第16話 掃除のち謝罪

 掃除の続きは、翌日に行われることになった。


「はー、風呂とトイレは終わったぞ。ずっと中腰だったせいでちょっと腰が痛いが」


「ジジ臭いですね。まだ男子高生でしょう。もっと身体を動かした方がいいんじゃないですか」


 体操服に着替えて、俺の部屋の掃除を手伝ってくれていた心愛が応える。


「放っとけ、若くても痛むものは痛む」


「こっちもひととおり終わりました。窓もピカピカに磨いておきましたよ。やはり重曹は素晴らしいですね。料理にも掃除にも使える万能物質です。重曹に浸ければ、グラム50円未満の胸肉だってグレードが上がります」


「お前はちょっとババ臭いよな」


 すかさず言い返してやる。


流石さすがに、一年以上放置された2LDKの部屋は骨が折れましたが。というか放置しすぎでしょう。ほんと、よく生活してましたよね」


「だから、もうすぐ掃除する予定だったんだよ。脳内では」


「未来永劫訪れることのなさそうな予定です」


 鼻で笑われる。


「一人で生活するには広すぎますし、手入れが大変だという意見には同意しますが。我が家も同じ構造ですからわかります」


「うちの親も、こんな立派な部屋を放って出張なんてもったいないよなあ」


「悠が住んでいなければ、他の人に貸し出して儲けてたでしょうに。ま、うちもですけど」


「それは確かに」


 この周辺は都心までのアクセスがよく、最近ベッドタウンとしての需要が伸びているとかなんとかネットの記事で見かけたことがある。

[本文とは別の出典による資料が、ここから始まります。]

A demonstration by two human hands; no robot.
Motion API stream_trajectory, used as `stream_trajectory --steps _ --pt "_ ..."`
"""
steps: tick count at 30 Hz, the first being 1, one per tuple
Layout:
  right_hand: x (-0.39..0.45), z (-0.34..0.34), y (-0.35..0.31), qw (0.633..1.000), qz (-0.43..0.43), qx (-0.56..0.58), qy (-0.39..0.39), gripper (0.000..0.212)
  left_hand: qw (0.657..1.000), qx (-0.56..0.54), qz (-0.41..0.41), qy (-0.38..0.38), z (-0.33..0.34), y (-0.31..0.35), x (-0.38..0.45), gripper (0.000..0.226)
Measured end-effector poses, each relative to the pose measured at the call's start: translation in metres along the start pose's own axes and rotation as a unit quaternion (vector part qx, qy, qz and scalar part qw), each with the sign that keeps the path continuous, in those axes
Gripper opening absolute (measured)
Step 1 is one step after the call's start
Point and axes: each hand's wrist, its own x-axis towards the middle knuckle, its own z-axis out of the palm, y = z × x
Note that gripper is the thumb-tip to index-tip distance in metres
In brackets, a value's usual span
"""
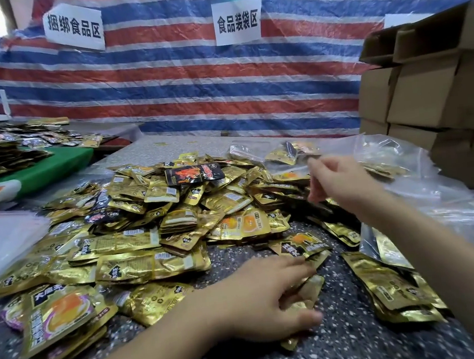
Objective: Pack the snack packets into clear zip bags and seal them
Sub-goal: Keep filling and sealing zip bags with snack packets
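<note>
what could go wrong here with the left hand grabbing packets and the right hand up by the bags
1. The left hand covers several loose gold packets; a rushed grab may drop some or miscount.
2. The right hand hangs beside the clear bags; whether it grips anything is blurred, so a bag may slip.
3. The big pile mixes in black packets; one may end up in the wrong bag.

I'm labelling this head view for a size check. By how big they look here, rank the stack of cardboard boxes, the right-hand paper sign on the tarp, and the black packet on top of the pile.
1. Stack of cardboard boxes
2. Paper sign
3. Black packet

The sign hangs farther back, so only apparent size is ranked.
</note>
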Motion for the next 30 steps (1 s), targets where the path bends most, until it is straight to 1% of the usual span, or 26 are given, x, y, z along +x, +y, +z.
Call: stream_trajectory --steps 2,3,6,9,11,13,15,17,18,20,23,26,28,30 --pt "-0.018 0.003 0.018 0.994 -0.062 -0.091 -0.019 0.032 0.998 0.047 -0.003 -0.035 0.003 0.000 0.002 0.065" --pt "-0.026 0.004 0.027 0.988 -0.094 -0.116 -0.024 0.029 0.997 0.062 -0.007 -0.039 0.002 -0.002 0.002 0.060" --pt "-0.047 0.009 0.049 0.971 -0.180 -0.156 -0.034 0.029 0.996 0.080 -0.030 -0.040 -0.003 -0.011 0.001 0.052" --pt "-0.057 0.016 0.059 0.962 -0.215 -0.165 -0.023 0.032 0.995 0.064 -0.060 -0.037 -0.008 -0.019 -0.001 0.049" --pt "-0.056 0.022 0.059 0.970 -0.202 -0.134 0.022 0.037 0.997 0.032 -0.066 -0.021 -0.012 -0.021 -0.003 0.046" --pt "-0.051 0.030 0.055 0.979 -0.169 -0.088 0.067 0.043 0.997 -0.004 -0.079 -0.006 -0.015 -0.024 -0.004 0.049" --pt "-0.045 0.039 0.049 0.985 -0.137 -0.047 0.098 0.048 0.995 -0.013 -0.102 0.004 -0.017 -0.029 -0.005 0.058" --pt "-0.038 0.049 0.044 0.988 -0.099 0.000 0.121 0.050 0.993 0.013 -0.121 0.002 -0.017 -0.034 -0.006 0.070" --pt "-0.035 0.053 0.041 0.988 -0.078 0.019 0.130 0.049 0.991 0.032 -0.131 -0.004 -0.018 -0.036 -0.006 0.075" --pt "-0.030 0.062 0.036 0.988 -0.045 0.049 0.141 0.048 0.988 0.053 -0.145 -0.003 -0.018 -0.038 -0.008 0.077" --pt "-0.025 0.064 0.031 0.991 -0.008 0.062 0.115 0.046 0.986 0.056 -0.154 0.030 -0.024 -0.039 -0.010 0.075" --pt "-0.026 0.057 0.027 0.997 0.006 0.042 0.059 0.041 0.982 0.045 -0.161 0.084 -0.036 -0.040 -0.017 0.064" --pt "-0.030 0.055 0.028 0.998 -0.015 0.013 0.061 0.038 0.977 0.039 -0.164 0.129 -0.044 -0.041 -0.023 0.049" --pt "-0.037 0.057 0.028 0.997 -0.034 -0.004 0.075 0.028 0.966 0.036 -0.170 0.194 -0.053 -0.044 -0.028 0.031"
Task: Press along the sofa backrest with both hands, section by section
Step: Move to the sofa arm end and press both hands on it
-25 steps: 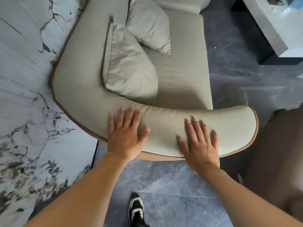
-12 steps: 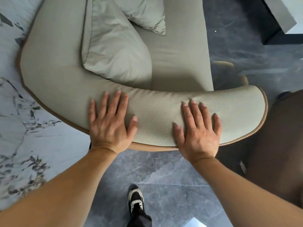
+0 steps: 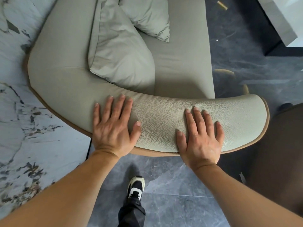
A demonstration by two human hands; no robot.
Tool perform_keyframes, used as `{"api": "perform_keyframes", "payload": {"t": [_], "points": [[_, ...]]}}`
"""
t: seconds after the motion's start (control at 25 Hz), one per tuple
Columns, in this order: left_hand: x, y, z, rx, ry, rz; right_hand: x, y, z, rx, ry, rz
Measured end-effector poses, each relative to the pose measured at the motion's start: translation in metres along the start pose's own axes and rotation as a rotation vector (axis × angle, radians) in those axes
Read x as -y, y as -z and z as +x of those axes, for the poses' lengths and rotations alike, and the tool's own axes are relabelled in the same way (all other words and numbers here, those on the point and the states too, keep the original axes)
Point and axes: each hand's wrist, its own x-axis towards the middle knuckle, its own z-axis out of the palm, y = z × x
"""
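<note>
A grey-green sofa with a curved, pebbled backrest (image 3: 160,122) runs across the middle of the view, edged in tan piping. My left hand (image 3: 113,126) lies flat on the backrest's left-centre part, fingers spread and pointing toward the seat. My right hand (image 3: 200,136) lies flat about a hand's width to the right, palm over the near edge, fingers apart. Neither hand holds anything. The backrest's rounded end lies to the right of my right hand.
Two loose cushions, a large one (image 3: 119,51) and a smaller one (image 3: 149,15), rest on the seat (image 3: 182,63). A marble wall (image 3: 19,128) flanks the left. A dark brown chair (image 3: 278,153) stands at right, a low table (image 3: 282,18) at far right. My shoe (image 3: 135,187) is on the grey floor.
Both hands stay flat on the backrest at about the same spots, the left now a little further left. The view has shifted slightly; the sofa looks closer and lower in frame than a second ago.
</note>
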Motion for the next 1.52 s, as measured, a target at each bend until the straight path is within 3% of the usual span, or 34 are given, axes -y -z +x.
{"api": "perform_keyframes", "payload": {"t": [1.0, 1.52], "points": [[-0.002, -0.020, 0.071, -0.079, -0.007, -0.012, -0.004, -0.011, 0.072, -0.029, 0.011, 0.019], [-0.003, -0.015, 0.072, 0.036, -0.002, -0.016, -0.005, -0.008, 0.072, 0.020, 0.002, 0.023]]}}
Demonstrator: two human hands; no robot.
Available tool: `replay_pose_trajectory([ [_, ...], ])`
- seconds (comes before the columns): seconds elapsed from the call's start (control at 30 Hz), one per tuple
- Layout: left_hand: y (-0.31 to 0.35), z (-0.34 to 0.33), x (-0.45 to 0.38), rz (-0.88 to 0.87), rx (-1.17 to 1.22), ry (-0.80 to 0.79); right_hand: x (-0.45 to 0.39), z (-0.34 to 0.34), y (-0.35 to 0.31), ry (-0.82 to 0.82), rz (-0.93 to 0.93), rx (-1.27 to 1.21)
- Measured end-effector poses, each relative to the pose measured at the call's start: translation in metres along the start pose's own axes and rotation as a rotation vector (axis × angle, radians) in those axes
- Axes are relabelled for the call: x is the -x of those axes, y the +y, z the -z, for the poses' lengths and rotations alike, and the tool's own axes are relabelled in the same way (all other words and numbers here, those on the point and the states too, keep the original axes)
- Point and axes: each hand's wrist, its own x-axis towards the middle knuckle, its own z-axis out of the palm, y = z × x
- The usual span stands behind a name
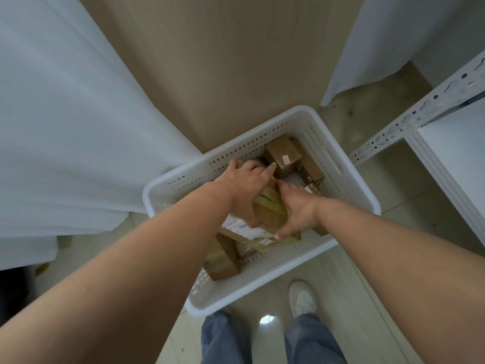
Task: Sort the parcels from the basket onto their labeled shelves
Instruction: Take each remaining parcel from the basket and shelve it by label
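A white perforated plastic basket (349, 179) stands on the floor and holds several brown cardboard parcels. Both my hands reach into it around one taped brown parcel (270, 206) in the middle. My left hand (244, 185) grips its far-left side, fingers curled over the top edge. My right hand (296, 206) holds its right side, thumb down on the near edge. A small box with a red-bordered label (282, 153) lies at the basket's far end. Another brown box (223, 261) sits at the near left.
A white metal shelf unit (446, 143) with a slotted upright stands to the right. White cloth-covered surfaces (65, 127) rise at the left and far right, a tan panel (223, 61) between them. My legs and a white shoe (301, 298) are below the basket.
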Motion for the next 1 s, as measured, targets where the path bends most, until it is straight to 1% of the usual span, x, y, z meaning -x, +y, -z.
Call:
replay_pose_trajectory([
  [0.03, -0.001, 0.002, 0.001, 0.042, 0.084, 0.049, 0.001, 0.002, 0.008, 0.024, -0.037, -0.104],
  [0.07, -0.005, 0.002, 0.004, 0.120, 0.205, 0.111, 0.004, 0.004, 0.017, 0.023, -0.067, -0.235],
  [0.17, -0.023, -0.006, 0.015, 0.460, 0.605, 0.284, 0.016, 0.009, 0.045, 0.001, -0.104, -0.599],
  [0.23, -0.027, -0.016, 0.023, 0.690, 0.853, 0.322, 0.018, 0.011, 0.055, 0.040, -0.111, -0.753],
  [0.3, -0.020, -0.029, 0.025, 0.849, 1.157, 0.288, 0.017, 0.011, 0.057, 0.070, -0.106, -0.910],
  [0.37, -0.004, -0.037, 0.026, 0.916, 1.483, 0.249, 0.017, 0.010, 0.050, 0.071, -0.066, -1.048],
  [0.4, 0.006, -0.038, 0.026, 0.923, 1.651, 0.225, 0.017, 0.010, 0.047, 0.071, -0.040, -1.100],
  [0.43, 0.016, -0.038, 0.026, 0.898, 1.815, 0.188, 0.017, 0.010, 0.044, 0.076, -0.019, -1.143],
  [0.47, 0.024, -0.038, 0.026, 0.832, 1.954, 0.147, 0.017, 0.010, 0.041, 0.088, -0.009, -1.177],
  [0.5, 0.031, -0.037, 0.025, 0.751, 2.044, 0.111, 0.019, 0.011, 0.039, 0.110, -0.005, -1.209],
  [0.57, 0.039, -0.029, 0.022, 0.631, 2.094, 0.099, 0.024, 0.016, 0.038, 0.187, -0.002, -1.266],
  [0.63, 0.041, -0.014, 0.019, 0.562, 2.070, 0.140, 0.033, 0.025, 0.037, 0.279, 0.018, -1.316],
  [0.73, 0.041, 0.022, 0.018, 0.461, 2.001, 0.281, 0.057, 0.044, 0.029, 0.396, 0.071, -1.373],
  [0.83, 0.047, 0.074, 0.026, 0.449, 1.915, 0.410, 0.095, 0.069, 0.016, 0.554, 0.095, -1.361],
  [0.93, 0.058, 0.126, 0.045, 0.355, 1.862, 0.510, 0.143, 0.096, 0.002, 0.731, 0.134, -1.409],
  [1.0, 0.064, 0.166, 0.065, 0.281, 1.812, 0.552, 0.181, 0.114, -0.012, 0.825, 0.195, -1.406],
])
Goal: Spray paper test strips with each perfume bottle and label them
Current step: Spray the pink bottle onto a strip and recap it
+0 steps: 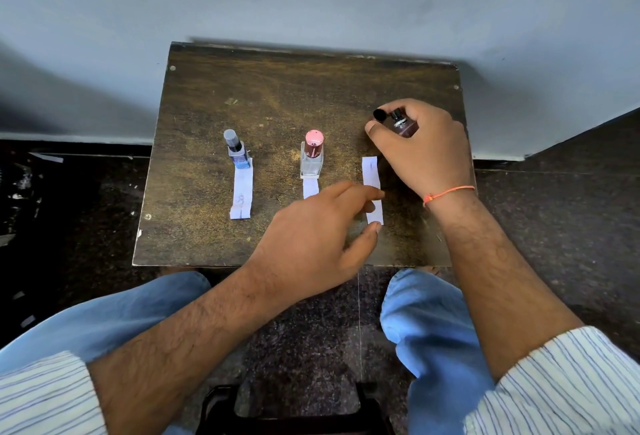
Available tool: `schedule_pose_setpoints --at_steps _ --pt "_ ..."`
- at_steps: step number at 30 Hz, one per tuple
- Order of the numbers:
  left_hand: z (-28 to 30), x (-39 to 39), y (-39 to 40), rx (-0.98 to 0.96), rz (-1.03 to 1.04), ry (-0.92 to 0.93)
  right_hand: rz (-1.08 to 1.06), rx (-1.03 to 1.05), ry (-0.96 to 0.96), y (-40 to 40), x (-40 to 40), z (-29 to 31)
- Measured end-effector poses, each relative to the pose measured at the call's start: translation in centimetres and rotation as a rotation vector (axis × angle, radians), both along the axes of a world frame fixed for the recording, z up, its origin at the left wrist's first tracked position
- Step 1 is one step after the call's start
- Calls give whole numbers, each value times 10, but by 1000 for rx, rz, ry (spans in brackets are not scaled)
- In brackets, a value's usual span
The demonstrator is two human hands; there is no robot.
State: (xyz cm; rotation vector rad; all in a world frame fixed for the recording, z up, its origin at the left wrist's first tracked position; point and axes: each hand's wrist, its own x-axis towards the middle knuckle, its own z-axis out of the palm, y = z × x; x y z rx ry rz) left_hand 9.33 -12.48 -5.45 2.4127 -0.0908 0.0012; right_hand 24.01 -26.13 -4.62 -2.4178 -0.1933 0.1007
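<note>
Item: small dark brown glass perfume bottle (404, 128), black spray head exposed, standing at the right rear of the worn dark wooden counter (277, 95), just beyond the far end of a white paper test strip (372, 188). The right hand (426, 150) grips the bottle, fingers curled round its body; a small black cap (379, 115) sits at the fingertips beside the nozzle.

Step in hand, as judged: spraying or recapping at the third strip. Advice: keep the nozzle aimed down at the strip's far end, press briefly, steady the paper.

Left hand (322, 244): fingers loosely spread, thumb tip (374, 226) touching the strip's near end; it holds nothing.

Also present: grey-capped blue bottle (237, 152) on a marked strip (241, 197); pink-capped clear bottle (312, 157) on a second strip (310, 189).
</note>
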Motion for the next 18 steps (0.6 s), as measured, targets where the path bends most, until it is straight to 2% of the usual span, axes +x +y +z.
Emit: schedule_pose_setpoints --at_steps 8,13,18 --pt "4 8 0 -109 121 5 38 533 105 13 -27 8" --pt "5 12 -10 -145 156 -13 42 699 95 18 -39 9" --pt "5 18 -19 -281 199 -6 75 789 121 15 -44 11"
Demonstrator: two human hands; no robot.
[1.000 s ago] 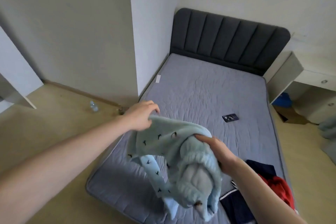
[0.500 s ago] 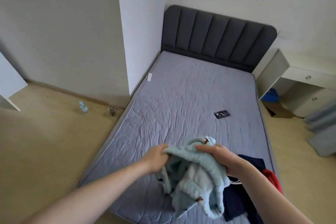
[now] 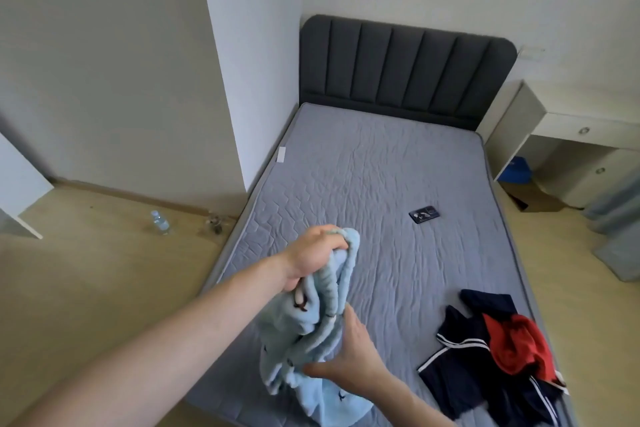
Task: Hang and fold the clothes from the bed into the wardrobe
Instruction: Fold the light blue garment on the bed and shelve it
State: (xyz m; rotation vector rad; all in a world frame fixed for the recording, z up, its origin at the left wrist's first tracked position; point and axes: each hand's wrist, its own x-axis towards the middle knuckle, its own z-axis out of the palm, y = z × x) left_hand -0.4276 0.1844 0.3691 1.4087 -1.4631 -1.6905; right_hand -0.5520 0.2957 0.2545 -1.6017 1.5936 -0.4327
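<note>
A light blue fleece garment (image 3: 304, 336) with small dark prints hangs bunched above the near left corner of the bed (image 3: 363, 184). My left hand (image 3: 313, 253) grips its upper edge in a fist. My right hand (image 3: 349, 354) holds the lower part of the bundle from the right, thumb under the cloth. On the mattress at the near right lie a navy garment with white stripes (image 3: 460, 367) and a red garment (image 3: 516, 343) on top of it.
A dark phone (image 3: 424, 214) lies on the grey mattress. The dark padded headboard (image 3: 405, 69) stands at the far end. A white desk (image 3: 571, 142) is at the right, a water bottle (image 3: 160, 222) on the wooden floor at the left, beside a white pillar (image 3: 242, 62).
My left hand has risen and gathered the blue garment's top into a fist. My right hand has let go of the top and dropped to the lower part of the bundle.
</note>
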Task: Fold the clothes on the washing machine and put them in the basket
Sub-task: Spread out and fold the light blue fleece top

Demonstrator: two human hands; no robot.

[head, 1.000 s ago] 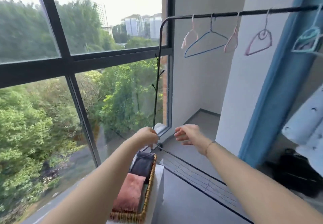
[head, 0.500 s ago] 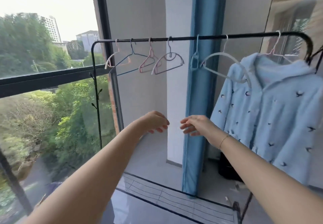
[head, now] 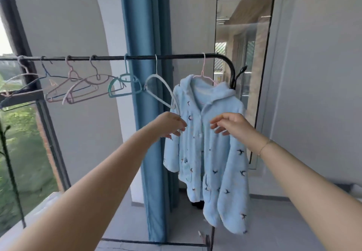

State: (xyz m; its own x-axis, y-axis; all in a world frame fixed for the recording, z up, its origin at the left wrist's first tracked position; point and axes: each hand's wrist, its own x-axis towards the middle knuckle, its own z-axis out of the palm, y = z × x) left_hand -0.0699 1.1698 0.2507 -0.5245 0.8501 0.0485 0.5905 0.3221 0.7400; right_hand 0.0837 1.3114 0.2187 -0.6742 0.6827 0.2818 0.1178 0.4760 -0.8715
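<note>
A light blue fleece jacket (head: pixel 219 158) printed with small dark birds hangs on a pink hanger (head: pixel 204 72) at the right end of a black clothes rail (head: pixel 176 56). Both my arms reach out at chest height in front of it. My left hand (head: pixel 171 124) is at the jacket's left front edge, beside the lower tip of an empty white hanger (head: pixel 156 79), its fingers loosely bent. My right hand (head: pixel 230 125) hovers in front of the jacket's right chest with relaxed fingers and holds nothing. The basket is out of view.
Several empty hangers (head: pixel 84 88) hang along the rail to the left. A blue curtain (head: pixel 145 25) hangs behind the rail, with a glass door (head: pixel 242 35) to its right. A large window (head: pixel 21 143) fills the left side. The rack's base bar (head: pixel 152 242) crosses the floor below.
My view has swung right, from the window and the basket to the clothes rail. Both hands have moved with it and now sit right in front of the blue jacket.
</note>
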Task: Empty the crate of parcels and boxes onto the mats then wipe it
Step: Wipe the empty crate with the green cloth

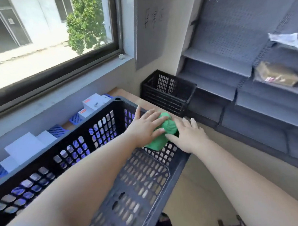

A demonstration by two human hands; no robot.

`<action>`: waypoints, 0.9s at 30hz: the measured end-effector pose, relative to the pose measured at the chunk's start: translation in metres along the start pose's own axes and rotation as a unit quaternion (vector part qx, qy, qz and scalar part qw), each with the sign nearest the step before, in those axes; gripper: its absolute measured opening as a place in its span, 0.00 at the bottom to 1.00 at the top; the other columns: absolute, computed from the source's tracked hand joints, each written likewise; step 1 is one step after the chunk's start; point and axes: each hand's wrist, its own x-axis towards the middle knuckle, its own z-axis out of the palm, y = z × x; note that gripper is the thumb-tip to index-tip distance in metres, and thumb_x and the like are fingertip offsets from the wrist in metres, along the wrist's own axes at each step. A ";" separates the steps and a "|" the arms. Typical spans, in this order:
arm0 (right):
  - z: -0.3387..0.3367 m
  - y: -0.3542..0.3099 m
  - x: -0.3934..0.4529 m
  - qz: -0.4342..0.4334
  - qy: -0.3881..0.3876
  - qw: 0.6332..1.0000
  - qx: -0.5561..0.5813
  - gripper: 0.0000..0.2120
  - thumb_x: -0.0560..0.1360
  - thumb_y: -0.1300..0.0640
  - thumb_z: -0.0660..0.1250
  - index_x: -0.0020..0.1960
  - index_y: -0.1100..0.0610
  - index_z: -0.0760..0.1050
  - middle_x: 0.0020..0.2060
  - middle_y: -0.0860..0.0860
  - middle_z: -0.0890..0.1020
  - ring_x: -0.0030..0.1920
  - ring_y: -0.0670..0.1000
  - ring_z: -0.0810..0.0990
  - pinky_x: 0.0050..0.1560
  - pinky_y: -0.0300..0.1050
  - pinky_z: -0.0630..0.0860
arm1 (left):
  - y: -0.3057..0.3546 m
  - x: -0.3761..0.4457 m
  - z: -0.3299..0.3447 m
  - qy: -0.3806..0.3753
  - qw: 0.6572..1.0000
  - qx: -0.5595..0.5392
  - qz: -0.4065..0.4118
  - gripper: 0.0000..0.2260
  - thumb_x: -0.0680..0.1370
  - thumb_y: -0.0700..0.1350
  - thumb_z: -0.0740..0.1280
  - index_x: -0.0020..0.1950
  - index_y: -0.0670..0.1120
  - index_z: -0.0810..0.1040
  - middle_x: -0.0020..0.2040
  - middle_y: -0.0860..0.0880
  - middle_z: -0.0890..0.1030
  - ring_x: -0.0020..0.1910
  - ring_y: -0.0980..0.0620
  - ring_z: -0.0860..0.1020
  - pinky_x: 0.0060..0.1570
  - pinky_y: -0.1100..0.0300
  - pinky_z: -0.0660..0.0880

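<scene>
Pressing down on a bunched green cloth [161, 131], the left hand [145, 126] lies flat with its fingers straight and spread, palm on top of the fabric. The right hand [189, 135] sits just beside it, fingers straight and slightly apart, its thumb touching the cloth's near edge. That cloth rests at the far right corner of the black crate [86, 141], against the slotted end wall (the crate holds nothing else that shows). Both forearms reach in over the crate's near rim.

Beyond the crate's long left wall, white boxes [24, 147] sit on blue mats [58, 130] along the wooden counter [140, 100] under the window [48, 42]; more white boxes lie farther along, near the crate's far corner. A second, smaller black crate [168, 91] stands past the far end, apart from the first, with a strip of bare counter between them. Grey shelving [249, 78] runs along the right, separated from the crate's right rim by a stretch of open floor.
</scene>
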 end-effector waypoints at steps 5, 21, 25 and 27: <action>0.035 0.011 -0.049 0.089 0.084 0.986 0.110 0.43 0.77 0.31 0.54 0.81 0.52 0.42 0.80 0.53 0.43 0.79 0.59 0.39 0.76 0.60 0.50 | 0.041 0.004 -0.008 -0.003 0.998 -0.008 0.066 0.23 0.84 0.58 0.50 0.79 0.57 0.57 0.77 0.52 0.63 0.79 0.48 0.55 0.75 0.41 0.37; 0.067 0.058 -0.090 0.042 0.228 0.820 0.523 0.21 0.83 0.46 0.53 0.72 0.50 0.70 0.73 0.44 0.67 0.77 0.47 0.59 0.78 0.47 0.52 | 0.092 -0.005 0.001 0.060 0.949 -0.110 0.289 0.17 0.83 0.46 0.63 0.71 0.54 0.74 0.73 0.54 0.72 0.74 0.49 0.68 0.74 0.40 0.41; 0.063 0.065 -0.089 0.065 0.251 0.818 0.513 0.15 0.82 0.62 0.60 0.65 0.50 0.76 0.71 0.51 0.71 0.75 0.51 0.63 0.77 0.49 0.56 | 0.088 -0.021 0.001 0.142 0.927 -0.107 0.331 0.14 0.78 0.39 0.66 0.62 0.52 0.81 0.67 0.53 0.79 0.68 0.45 0.75 0.72 0.34 0.54; 0.058 0.067 -0.095 0.066 0.252 0.807 0.530 0.15 0.80 0.64 0.62 0.62 0.50 0.76 0.65 0.50 0.76 0.68 0.48 0.71 0.71 0.41 0.65 | 0.085 -0.032 -0.002 0.156 0.921 -0.092 0.346 0.15 0.79 0.40 0.60 0.60 0.51 0.81 0.66 0.54 0.79 0.68 0.46 0.75 0.72 0.33 0.57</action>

 おまけにこのマンションは駅の近くだ。きっと高いのだろう。


「二人で住めばちょうどいいくらいだよな。それでも快適すぎるくらいだ。空けた方の部屋を賃貸に出せばちょうどいいんじゃないかね。俺は家事が苦手で、心愛は家事が得意だ。互いに部屋の無駄がなくなって俺の生活も助かる。一石三鳥だな」


「……え!?」


 と、何気なく口を出た言葉に、心愛が大きな声をあげる。


 しかも、顔を真っ赤にして。


「いきなりなにを言い出すんですか!」


「いや、特別変なことを言ったつもりはないんだが。ただの冗談だぞ?」


「え、そ、そんなことはわかってますが! わかってますが、そういう冗談はやめてください! 嫌ですし、心臓に悪いですから!」


「わかった。わかったから」


「ふん!」


 視線をらす心愛。


 こいつの地雷がいまいちわからない。


「まあ、うちの場合は最初からこうなることを考えてこの部屋を買っていたんだと思うけどな。仕事で引っ越すことになった時、俺を置いて行けるように」


「……まだ、両親とは仲良くないんですか?」


「別に仲が良くないわけではないぞ、ただ互いに無関心なだけだ。そっちは?」


「残念ながら。お互い苦労しますね」


 事情はまったく異なるが、俺も心愛もあまり家族関係が上手くいってない。


 とはいっても、こっちはただ両親が子供に無関心なだけだから、仲違いしているというわけではなかった。


 そういう意味では、心愛の方が重症だろう。


「ま、そうはいっても親の金で生活しているわけだしな。感謝はしておかないと」


「それはその通りですね。しっかりと借りた恩は返すつもりです。大人になったら、私を育てるのにかかったお金、耳を揃えてきっちりと全額」


たくましいよな、お前」


「そのくらいやらないと、文句を言う資格がないと思ってますから」


 俺は貰えるものは貰っておく主義だけどなあ。


 怠け者の俺と、しっかり者の心愛の差といったところだろうか。


「さて、掃除も終わったことですし、そろそろ夕食にしましょうか。実は、一度家に戻った時に炊き込みご飯を仕込んできたんです。悠もどうですか?」


「準備がいいな。お前の家事能力の高さは本当に尊敬するよ。いいお嫁さんになれると俺が保証するわ」


「……ふん!」


 って、褒めたつもりなのに、何故か頬を膨らませてそっぽを向く心愛。


 えええ、これも地雷だったの? 乙女心はよくわからねえ。


「やっぱり、炊き込みご飯は一人で食べます」


「待って、今変なこと言ってないよな!?」


「む~……」


「なんだかよくわからないけどゴメンってば。今度アイス奢るから」


「……まあ、いいでしょう」


 ええっと、事あるごとにアイスを奢る約束をしているが、あと何回心愛にアイスを奢ればいいんだっけ?